§ Raw data
□ □ □ □ □ □ □
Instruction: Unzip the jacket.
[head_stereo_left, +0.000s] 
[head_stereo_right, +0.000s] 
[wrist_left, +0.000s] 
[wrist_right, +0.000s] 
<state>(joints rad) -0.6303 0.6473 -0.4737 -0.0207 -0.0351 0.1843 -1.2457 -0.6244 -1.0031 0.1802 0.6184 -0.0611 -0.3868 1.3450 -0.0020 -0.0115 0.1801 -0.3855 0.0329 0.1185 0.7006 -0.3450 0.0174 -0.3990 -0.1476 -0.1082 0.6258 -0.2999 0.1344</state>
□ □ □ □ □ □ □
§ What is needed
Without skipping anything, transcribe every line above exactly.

§ Reply
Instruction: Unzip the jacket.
[head_stereo_left, +0.000s] 
[head_stereo_right, +0.000s] 
[wrist_left, +0.000s] 
[wrist_right, +0.000s] 
<state>(joints rad) -0.6303 0.6473 -0.4737 -0.0207 -0.0351 0.1843 -1.2457 -0.6244 -1.0031 0.1802 0.6184 -0.0611 -0.3868 1.3450 -0.0020 -0.0115 0.1801 -0.3855 0.0329 0.1185 0.7006 -0.3450 0.0174 -0.3990 -0.1476 -0.1082 0.6258 -0.2999 0.1344</state>

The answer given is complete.